“O acordo ortográfico tem tanta excepção, omissão e casos especiais que não traz qualquer mudança efectiva”, disse o escritor angolano Mia Couto.
“Acho que [os governantes] estão a debater uma questão muito séria, muito séria - insistiu - sem informar suficientemente as pessoas sobre aquilo que estão a debater”, disse o escritor angolano Ondjaki.
“Eu sempre achei que o acordo ortográfico não é preciso: um brasileiro lê perfeitamente a ortografia portuguesa e um português lê perfeitamente a ortografia brasileira. Olha a ortografia, sabe que palavra é que é, pronuncia correctamente”, portanto “acho que é um desperdício de energias, um desperdício de dinheiro, e penso que se devia gastar o pensamento e as forças em outra coisa qualquer”, disse a catedrática brasileira Maria Lúcia Lepecki.
"Há muitos anos que eu venho ouvindo falar deste acordo, que sai e não sai. Mas, se eu olhar para o meu próprio país, que é Moçambique, nós somos tão diversos que de vez em quando acho que cada um tem o direito de escrever a sua língua portuguesa", disse a escritora Paulina Chiziane.
“Eu acho que se podia dispensar este acordo. Escrevo em português e penso que os portugueses vão continuar a escrever - sobretudo os da minha geração - no código em que foram ensinados. Na minha idade (84 anos), não vou agora mudar para uma ortografia - digamos - comum”, disse o ensaísta, professor universitário e filósofo Eduardo Lourenço.
Estes são apenas cinco de todos aqueles cidadãos, portugueses, brasileiros ou africanos, enfim, falantes do Português, que têm muitas reservas quanto a este Acordo Ortográfico que, ao que parece, já está juridicamente em vigor em todo o mundo lusófono, uma vez que três países já o ratificaram.
O novo Ministro da Cultura português anunciou, há poucos dias, que Portugal vai mesmo ratificar o Acordo e pô-lo em prática, declarando ainda que a anteriormente referida “moratória não deve ser usada no acordo ortográfico”, devendo este ser rapidamente introduzido pelos editores literários e escolares nacionais.

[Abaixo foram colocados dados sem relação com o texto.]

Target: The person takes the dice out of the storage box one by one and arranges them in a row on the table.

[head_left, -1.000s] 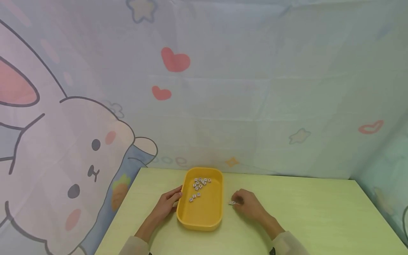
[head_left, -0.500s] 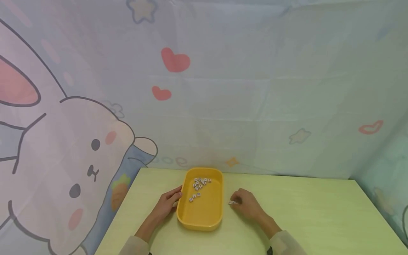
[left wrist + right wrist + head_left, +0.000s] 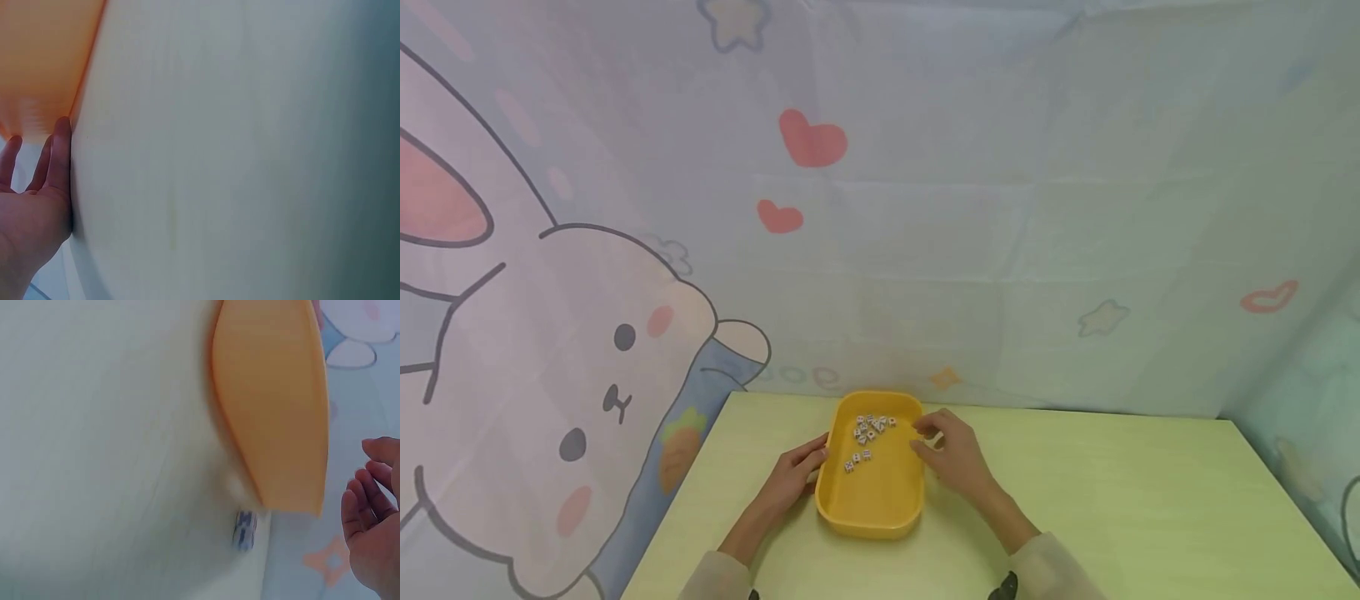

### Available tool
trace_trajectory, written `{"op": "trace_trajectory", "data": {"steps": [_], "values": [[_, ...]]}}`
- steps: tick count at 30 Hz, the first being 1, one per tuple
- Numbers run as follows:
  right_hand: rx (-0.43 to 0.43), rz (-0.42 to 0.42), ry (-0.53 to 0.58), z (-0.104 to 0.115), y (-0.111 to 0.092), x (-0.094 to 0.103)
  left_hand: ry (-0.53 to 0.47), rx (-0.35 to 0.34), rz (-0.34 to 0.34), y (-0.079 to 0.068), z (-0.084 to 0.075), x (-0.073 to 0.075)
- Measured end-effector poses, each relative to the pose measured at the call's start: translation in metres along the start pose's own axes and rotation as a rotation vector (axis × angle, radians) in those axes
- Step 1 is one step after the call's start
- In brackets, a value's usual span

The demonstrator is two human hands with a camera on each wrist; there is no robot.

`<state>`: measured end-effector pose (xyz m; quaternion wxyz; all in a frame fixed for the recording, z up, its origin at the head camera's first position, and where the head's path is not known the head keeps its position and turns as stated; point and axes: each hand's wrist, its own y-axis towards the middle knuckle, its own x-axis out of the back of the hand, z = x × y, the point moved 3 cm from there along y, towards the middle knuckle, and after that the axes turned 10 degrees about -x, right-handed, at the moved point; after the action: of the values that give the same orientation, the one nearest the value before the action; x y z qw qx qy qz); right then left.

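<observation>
A yellow tray [image 3: 880,500] rests on the table, holding several small white dice [image 3: 871,429] toward its far left part. My left hand [image 3: 787,481] is at the tray's left side, its straight fingers touching the wall; the left wrist view shows those fingers [image 3: 59,150] against the tray. Over the tray's right rim is my right hand [image 3: 958,458], thumb and fingers apart, with nothing visible between them. In the right wrist view that hand [image 3: 375,519] is above the table, and blurred white dice [image 3: 245,531] lie outside the tray; the head view does not show them.
The pale green table [image 3: 1120,492] extends to the right of the tray. Behind it hangs a printed cloth [image 3: 970,233] with a rabbit, hearts and stars.
My right hand has left the dice on the table and moved up and left to the tray's right rim, its fingers parting. The left hand and tray stay in place.
</observation>
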<state>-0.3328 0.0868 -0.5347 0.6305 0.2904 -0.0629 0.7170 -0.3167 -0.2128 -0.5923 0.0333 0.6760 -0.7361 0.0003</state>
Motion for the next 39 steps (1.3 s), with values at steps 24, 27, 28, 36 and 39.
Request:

A Assembleia da República vai ouvir vários especialistas (é pena muitos deles terem, desde logo, um opinião tendenciosa) acerca do Acordo Ortográfico da Língua portuguesa mas a verdade é que pouco ou nada poderá mudar. O Acordo Ortográfico é hoje uma realidade, uma lei internacional. Resta saber como vão os governos passar da teoria à prática e pôr milhões de pessoas a escrever de uma outra maneira, que para além de diferente apresenta várias falhas, muitas especificidade e imensa estupidez.
Já se sentem mais próximos uns dos outros, amigos portugueses, brasileiros, africanos e asiáticos? A mim também me parece que não...
Para terminar, uma última nota sobre a 9ª edição do encontro de escritores de expressão ibérica, as Correntes d’Escrita, que terminou hoje com a entrega do Prémio Literário Casino da Póvoa a Ruy Duarte de Carvalho, no valor de 20.000 euros, pela obra Desmedida - luanda, são paulo, são francisco e volta. Crónicas do Brasil. Eis um género de iniciativa a ser imitado.